Frequently Asked Questions

Here we attempt to address some common questions, directing the user to some helpful answers.

Q: Most of data is classified as noise; why?

The amount of data classified as noise is controlled by the min_samples parameter. By default, if not otherwise set, this value is set to the same value as min_cluster_size. You can set it independently if you wish by specifying it separately. The lower the value, the less noise you’ll get, but there are limits, and it is possible that you simply have noisy data. See _min_samples_label for more details.

Q: I mostly just get one large cluster; I want smaller clusters.

If you are getting a single large cluster and a few small outlying clusters that means your data is essentially a large glob with some small outlying clusters – there may be structure to the glob, but compared to how well separated those other small clusters are, it doesn’t really show up. You may, however, want to get at that more fine grained structure. You can do that, and what you are looking for is leaf clustering _leaf_cluster_label .

Q: HDBSCAN is failing to separate the clusters I think it should.

Density based clustering relies on having enough data to separate dense areas. In higher dimensional spaces this becomes more difficult, and hence requires more data. Quite possibly there is not enough data to make your clusters clearly separable. Consider the following plots:

_images/generative_model_scatter.png _images/generative_model_kde.png

Four different generative models, when sampled, produce results that are hard to easily differentiate. The blue dataset is sampled from a mixture of three standard Gaussians centered at (-2, 0), (0,0) and (2,0); the green dataset is sampled from a mixture of two standard Gaussians centered at (-1,0) and (1,0); the red data is sampled from a multivariate Gaussian with covariance [2, 0; 0, 1]; the purple data is a single standard Gaussian with uniform background noise.

Despite the generate model having clearly different “clusters”, without more data we simply cannot differentiate between these models, and hence no density based clustering will manage cluster these according to the model.

Q: I am not getting the claimed performance. Why not?

The most likely explanation is to do with the dimensionality of your input data. While HDBSCAN can perform well on low to medium dimensional data the performance tends to decrease significantly as dimension increases. In general HDBSCAN can do well on up to around 50 or 100 dimensional data, but performance can see significant decreases beyond that. Of course a lot is also dataset dependent, so you can still get good performance even on high dimensional data, but it is no longer guaranteed.

Q: I want to predict the cluster of a new unseen point. How do I do this?
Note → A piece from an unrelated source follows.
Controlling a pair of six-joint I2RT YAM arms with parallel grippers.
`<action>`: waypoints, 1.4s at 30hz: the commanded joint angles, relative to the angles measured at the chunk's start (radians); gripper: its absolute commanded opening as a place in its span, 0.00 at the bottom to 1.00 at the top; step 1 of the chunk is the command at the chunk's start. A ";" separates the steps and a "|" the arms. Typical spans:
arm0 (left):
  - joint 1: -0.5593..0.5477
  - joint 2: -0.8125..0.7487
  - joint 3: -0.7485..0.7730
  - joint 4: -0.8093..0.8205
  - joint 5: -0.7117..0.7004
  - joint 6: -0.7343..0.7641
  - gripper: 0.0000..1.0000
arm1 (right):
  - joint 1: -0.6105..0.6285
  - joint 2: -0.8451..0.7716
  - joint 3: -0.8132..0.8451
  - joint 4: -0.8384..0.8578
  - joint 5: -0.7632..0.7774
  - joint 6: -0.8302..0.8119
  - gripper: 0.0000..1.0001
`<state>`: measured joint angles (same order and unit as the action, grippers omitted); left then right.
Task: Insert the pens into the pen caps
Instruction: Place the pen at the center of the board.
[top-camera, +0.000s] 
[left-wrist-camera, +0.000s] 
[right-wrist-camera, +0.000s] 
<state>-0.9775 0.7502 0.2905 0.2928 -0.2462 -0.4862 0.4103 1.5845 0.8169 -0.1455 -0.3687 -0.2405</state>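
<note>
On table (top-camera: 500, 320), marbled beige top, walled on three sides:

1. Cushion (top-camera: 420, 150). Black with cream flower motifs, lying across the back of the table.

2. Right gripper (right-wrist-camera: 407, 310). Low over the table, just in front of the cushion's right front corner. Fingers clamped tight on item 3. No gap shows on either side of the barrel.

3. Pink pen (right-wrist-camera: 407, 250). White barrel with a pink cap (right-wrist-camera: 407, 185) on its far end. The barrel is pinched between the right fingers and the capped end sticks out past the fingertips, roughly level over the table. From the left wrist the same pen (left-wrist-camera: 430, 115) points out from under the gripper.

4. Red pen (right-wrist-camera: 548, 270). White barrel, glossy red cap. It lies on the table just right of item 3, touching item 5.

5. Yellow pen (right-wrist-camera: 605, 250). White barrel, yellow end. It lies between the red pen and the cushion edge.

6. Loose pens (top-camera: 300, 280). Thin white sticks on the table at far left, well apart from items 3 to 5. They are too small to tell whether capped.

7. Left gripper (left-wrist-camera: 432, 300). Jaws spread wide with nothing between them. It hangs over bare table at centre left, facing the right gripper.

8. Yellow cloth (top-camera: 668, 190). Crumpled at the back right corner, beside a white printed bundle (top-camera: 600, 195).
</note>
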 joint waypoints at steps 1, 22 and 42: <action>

This is possible via the function approximate_predict(). Note that you either need to set prediction_data=True on initialization of your clusterer object, or run the generate_prediction_data method after fitting. With that done you can run approximate_predict() with the model and any new data points you wish to predict. Note that this differs from re-running HDBSCAN with the new points added since no new clusters will be considered – instead the new points will be labelled according to the clusters already labelled by the model.
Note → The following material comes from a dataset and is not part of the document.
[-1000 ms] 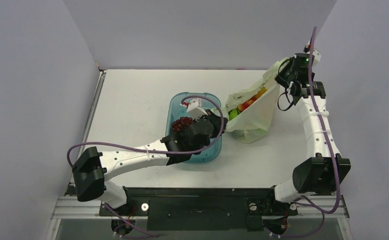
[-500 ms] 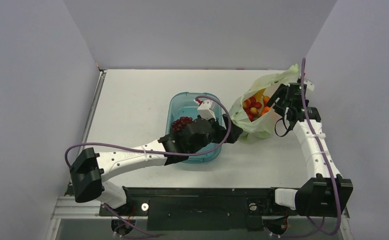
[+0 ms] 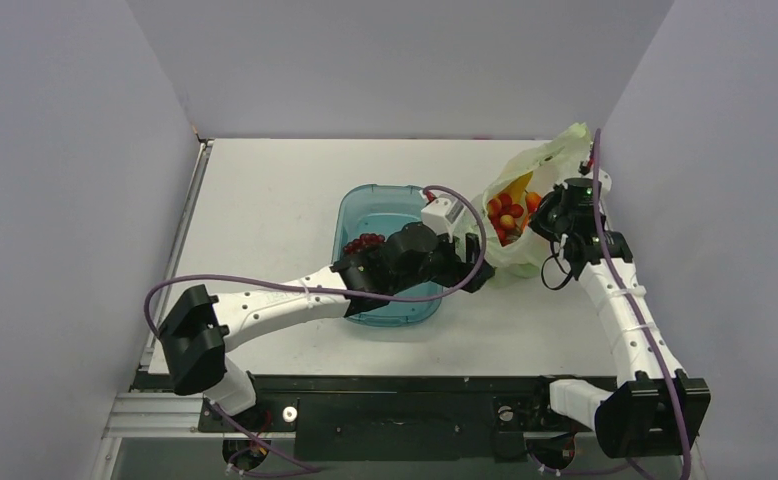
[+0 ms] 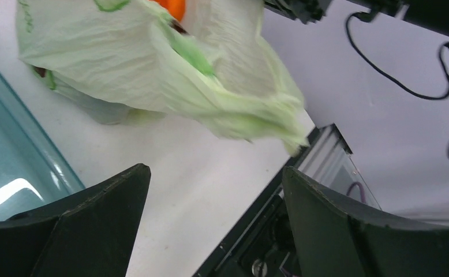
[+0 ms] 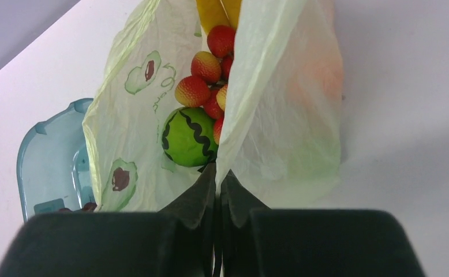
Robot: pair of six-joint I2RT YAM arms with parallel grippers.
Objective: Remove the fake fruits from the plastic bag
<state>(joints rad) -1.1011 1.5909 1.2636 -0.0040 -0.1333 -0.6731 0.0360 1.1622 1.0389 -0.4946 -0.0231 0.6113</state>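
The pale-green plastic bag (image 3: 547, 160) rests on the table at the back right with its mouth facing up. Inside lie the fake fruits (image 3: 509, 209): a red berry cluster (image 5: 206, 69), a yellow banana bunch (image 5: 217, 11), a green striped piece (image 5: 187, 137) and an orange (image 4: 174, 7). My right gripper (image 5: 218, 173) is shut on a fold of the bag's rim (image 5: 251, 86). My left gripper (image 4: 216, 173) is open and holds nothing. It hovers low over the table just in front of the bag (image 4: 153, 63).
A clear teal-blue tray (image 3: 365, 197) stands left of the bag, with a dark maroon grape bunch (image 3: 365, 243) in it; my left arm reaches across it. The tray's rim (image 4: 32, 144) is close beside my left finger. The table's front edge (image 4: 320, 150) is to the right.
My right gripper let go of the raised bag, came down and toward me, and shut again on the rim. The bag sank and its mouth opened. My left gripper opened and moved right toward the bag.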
Q: Haversine metric is not clustering my Lat-Lon data correctly.

The Haversine metric as implemented supports coordinates in radians. That means you’ll need to convert your latitude and longitude data into radians before passing it in to HDBSCAN.

Q: I want to cite this software in my journal publication. How do I do that?
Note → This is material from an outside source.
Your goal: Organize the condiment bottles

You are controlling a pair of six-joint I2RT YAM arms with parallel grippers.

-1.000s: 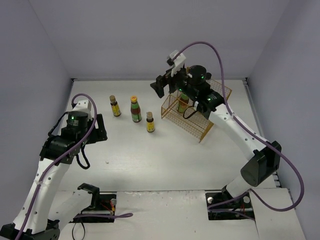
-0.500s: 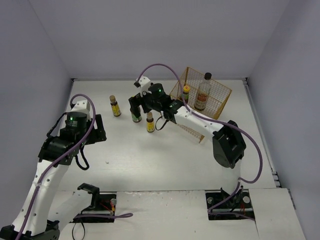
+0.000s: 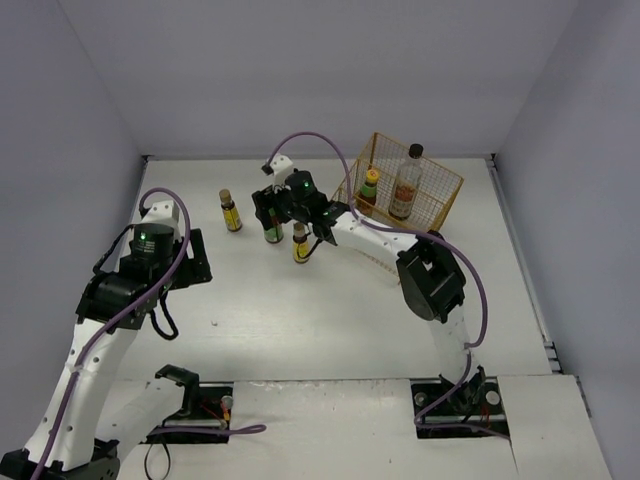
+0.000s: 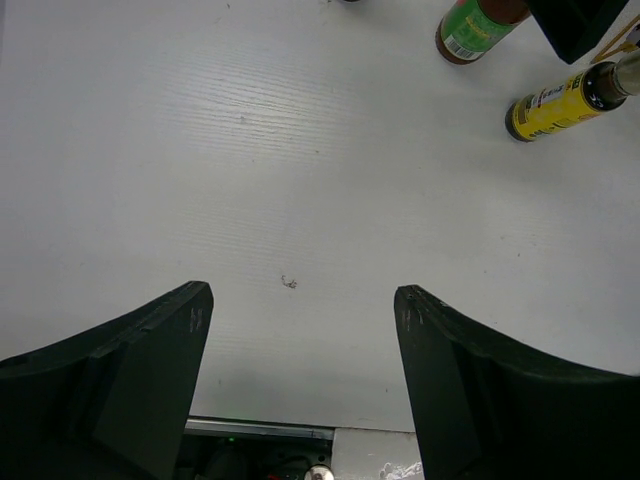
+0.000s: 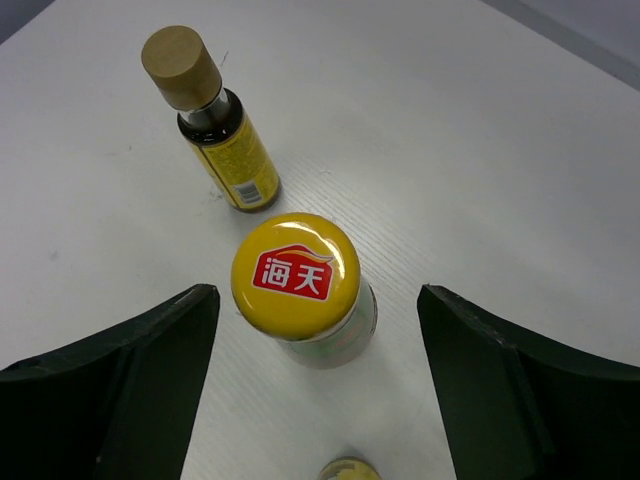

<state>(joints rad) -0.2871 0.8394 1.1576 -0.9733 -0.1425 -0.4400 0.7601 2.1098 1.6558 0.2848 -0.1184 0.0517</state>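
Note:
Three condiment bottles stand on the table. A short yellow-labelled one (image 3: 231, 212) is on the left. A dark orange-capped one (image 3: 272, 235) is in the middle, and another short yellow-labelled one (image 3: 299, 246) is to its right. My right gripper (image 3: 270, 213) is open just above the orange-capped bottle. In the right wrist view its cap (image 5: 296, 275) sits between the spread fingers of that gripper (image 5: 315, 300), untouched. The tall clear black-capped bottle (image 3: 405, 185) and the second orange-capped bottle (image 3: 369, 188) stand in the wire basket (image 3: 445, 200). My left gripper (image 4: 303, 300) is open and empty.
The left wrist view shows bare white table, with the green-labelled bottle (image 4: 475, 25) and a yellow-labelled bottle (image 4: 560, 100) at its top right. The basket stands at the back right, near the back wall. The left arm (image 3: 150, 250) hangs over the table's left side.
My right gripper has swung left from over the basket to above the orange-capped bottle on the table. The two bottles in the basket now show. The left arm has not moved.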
If you have used this codebase in a scientific publication and wish to cite it, please use the Journal of Open Source Software article.

L. McInnes, J. Healy, S. Astels, hdbscan: Hierarchical density based clustering In: Journal of Open Source Software, The Open Journal, volume 2, number 11. 2017

BibTeX:

@article{McInnes2017,
  doi = {10.21105/joss.00205},
  url = {https://doi.org/10.21105%2Fjoss.00205},
  year  = {2017},
  month = {mar},
  publisher = {The Open Journal},
  volume = {2},
  number = {11},
  author = {Leland McInnes and John Healy and Steve Astels},
  title = {hdbscan: Hierarchical density based clustering},
  journal = {The Journal of Open Source Software}
}